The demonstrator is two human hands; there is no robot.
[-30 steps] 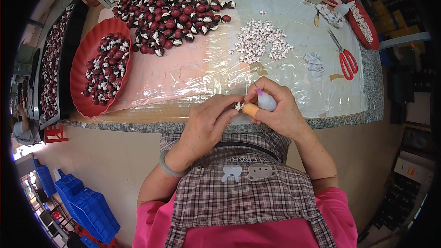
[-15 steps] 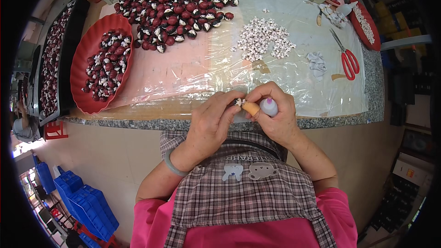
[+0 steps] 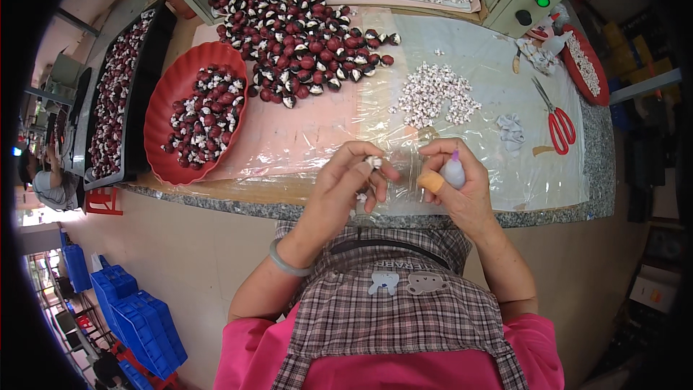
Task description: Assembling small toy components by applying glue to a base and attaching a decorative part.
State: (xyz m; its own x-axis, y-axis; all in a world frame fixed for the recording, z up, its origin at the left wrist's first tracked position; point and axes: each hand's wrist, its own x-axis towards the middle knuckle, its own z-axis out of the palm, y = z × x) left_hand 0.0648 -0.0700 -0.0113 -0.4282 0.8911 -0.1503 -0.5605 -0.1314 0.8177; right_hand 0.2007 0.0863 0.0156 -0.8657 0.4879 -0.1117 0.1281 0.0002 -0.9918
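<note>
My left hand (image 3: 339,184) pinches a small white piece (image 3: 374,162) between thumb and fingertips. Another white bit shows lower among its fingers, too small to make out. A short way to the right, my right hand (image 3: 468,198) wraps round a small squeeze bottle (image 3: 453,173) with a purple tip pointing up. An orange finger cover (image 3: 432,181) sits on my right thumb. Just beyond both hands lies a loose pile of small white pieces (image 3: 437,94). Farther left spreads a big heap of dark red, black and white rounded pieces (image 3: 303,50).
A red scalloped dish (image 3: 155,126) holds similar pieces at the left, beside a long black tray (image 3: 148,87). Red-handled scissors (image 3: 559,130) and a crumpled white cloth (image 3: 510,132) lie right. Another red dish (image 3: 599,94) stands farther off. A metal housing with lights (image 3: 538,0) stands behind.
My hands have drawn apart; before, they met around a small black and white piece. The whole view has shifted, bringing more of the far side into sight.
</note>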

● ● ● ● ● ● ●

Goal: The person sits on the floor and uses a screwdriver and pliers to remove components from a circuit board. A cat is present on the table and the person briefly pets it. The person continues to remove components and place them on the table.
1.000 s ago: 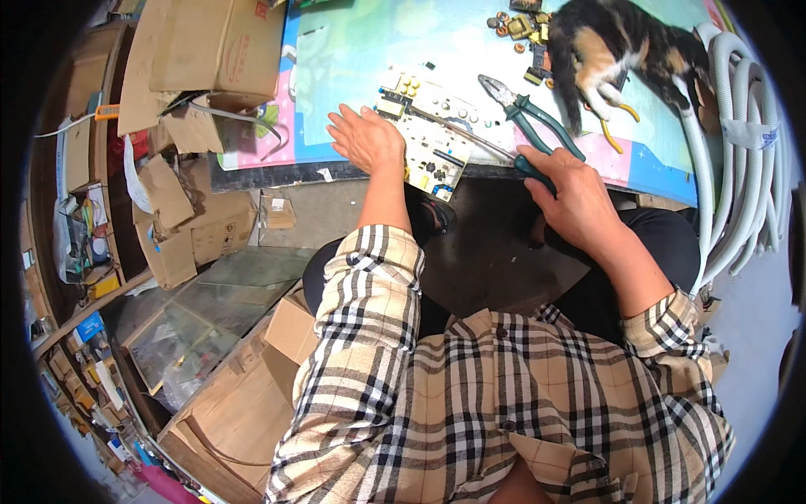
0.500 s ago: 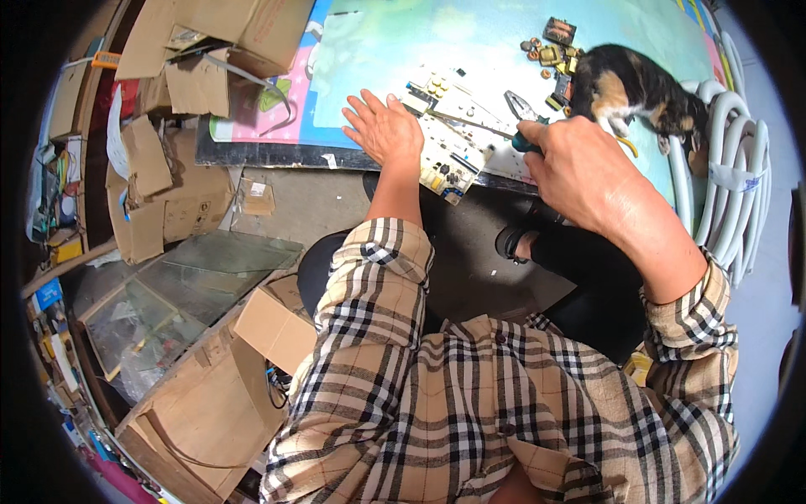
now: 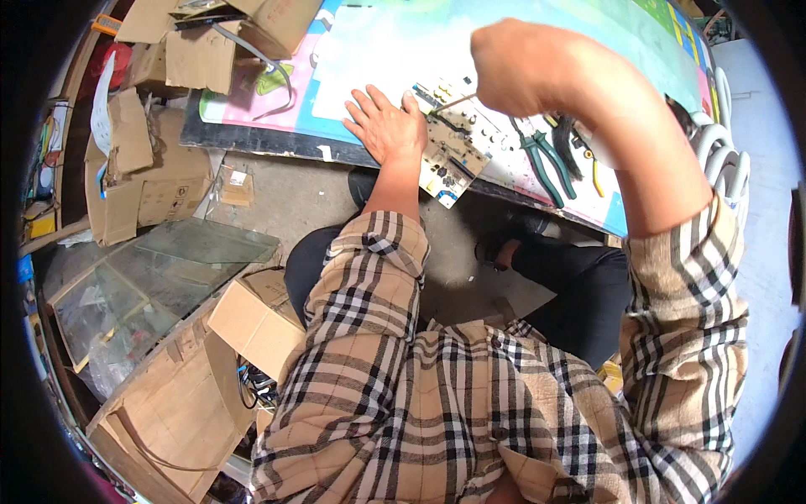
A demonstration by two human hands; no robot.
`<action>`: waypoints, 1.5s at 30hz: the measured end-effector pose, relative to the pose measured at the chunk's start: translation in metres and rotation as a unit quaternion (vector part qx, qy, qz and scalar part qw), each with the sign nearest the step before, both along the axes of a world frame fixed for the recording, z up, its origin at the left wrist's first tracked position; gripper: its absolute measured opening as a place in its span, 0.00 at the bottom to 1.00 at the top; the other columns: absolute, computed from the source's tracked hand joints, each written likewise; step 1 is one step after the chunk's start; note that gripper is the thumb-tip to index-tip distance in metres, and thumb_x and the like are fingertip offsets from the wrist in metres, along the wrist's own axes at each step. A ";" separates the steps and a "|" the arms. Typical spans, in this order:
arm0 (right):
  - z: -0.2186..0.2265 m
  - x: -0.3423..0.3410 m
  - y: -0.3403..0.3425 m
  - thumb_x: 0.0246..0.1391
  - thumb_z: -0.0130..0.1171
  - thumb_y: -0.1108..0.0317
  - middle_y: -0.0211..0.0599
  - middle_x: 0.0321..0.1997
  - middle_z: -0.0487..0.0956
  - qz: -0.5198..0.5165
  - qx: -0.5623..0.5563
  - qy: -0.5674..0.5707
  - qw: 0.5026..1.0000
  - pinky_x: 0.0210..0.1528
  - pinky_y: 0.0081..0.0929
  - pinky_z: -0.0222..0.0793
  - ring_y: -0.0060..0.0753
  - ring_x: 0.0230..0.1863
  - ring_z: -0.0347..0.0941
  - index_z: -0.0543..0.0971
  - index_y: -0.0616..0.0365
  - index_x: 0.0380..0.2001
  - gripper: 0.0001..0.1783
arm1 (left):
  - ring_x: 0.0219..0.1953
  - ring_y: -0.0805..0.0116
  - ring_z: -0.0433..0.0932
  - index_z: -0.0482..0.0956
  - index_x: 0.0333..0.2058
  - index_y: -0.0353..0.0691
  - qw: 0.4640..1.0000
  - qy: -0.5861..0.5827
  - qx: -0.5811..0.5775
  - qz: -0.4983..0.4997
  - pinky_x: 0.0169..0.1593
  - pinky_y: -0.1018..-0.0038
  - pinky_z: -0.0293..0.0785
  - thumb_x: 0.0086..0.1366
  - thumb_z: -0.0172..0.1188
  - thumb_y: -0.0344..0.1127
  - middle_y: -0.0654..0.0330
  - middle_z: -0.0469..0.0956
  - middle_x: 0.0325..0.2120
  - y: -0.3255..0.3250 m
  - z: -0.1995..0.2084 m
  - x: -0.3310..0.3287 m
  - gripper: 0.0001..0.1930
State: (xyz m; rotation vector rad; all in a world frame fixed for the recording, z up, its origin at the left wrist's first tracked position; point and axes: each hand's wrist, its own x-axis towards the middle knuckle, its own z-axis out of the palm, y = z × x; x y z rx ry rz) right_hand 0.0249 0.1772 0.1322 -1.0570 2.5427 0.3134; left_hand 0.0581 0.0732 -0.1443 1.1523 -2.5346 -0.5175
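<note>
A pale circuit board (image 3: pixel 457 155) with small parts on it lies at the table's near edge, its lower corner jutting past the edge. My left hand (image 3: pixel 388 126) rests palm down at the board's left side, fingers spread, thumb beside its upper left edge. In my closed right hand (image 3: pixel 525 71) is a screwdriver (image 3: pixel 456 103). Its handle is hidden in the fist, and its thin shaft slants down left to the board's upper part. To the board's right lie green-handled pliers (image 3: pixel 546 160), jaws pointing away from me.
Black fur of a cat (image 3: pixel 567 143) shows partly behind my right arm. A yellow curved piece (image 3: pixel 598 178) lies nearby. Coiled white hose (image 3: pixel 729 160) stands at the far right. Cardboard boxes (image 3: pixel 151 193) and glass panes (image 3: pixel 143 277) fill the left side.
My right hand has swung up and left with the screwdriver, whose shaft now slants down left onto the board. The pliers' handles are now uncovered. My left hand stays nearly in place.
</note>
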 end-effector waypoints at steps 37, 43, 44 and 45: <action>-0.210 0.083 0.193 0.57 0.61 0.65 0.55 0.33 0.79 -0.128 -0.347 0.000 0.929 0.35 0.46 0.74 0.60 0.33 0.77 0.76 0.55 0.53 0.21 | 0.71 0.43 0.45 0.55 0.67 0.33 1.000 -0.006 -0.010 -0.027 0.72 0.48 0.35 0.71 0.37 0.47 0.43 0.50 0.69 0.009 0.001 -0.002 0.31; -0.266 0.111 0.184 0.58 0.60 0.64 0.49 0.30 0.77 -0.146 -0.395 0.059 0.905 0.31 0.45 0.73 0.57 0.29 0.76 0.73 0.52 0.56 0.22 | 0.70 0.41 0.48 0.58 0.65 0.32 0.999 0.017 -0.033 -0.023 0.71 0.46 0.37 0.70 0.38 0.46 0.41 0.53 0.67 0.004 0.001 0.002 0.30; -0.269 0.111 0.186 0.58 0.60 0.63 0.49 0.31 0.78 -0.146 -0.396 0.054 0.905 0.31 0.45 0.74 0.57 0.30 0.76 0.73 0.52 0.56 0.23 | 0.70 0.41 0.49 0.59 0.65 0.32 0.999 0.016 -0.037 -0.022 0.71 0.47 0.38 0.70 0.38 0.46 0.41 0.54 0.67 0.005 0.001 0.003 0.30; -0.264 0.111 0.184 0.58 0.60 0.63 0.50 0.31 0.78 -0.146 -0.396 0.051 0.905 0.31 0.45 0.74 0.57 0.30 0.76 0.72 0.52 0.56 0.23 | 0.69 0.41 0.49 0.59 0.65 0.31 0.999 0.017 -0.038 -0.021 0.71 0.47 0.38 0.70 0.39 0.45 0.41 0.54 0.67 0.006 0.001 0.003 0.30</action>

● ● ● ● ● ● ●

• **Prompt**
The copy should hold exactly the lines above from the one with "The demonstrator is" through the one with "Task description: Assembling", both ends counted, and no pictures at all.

• **Answer for the task**
The demonstrator is two human hands; there is no robot.
[-30 steps] 
[-15 steps] 
[+0 steps] 
Task description: Assembling small toy components by applying glue to a base and attaching a decorative part.

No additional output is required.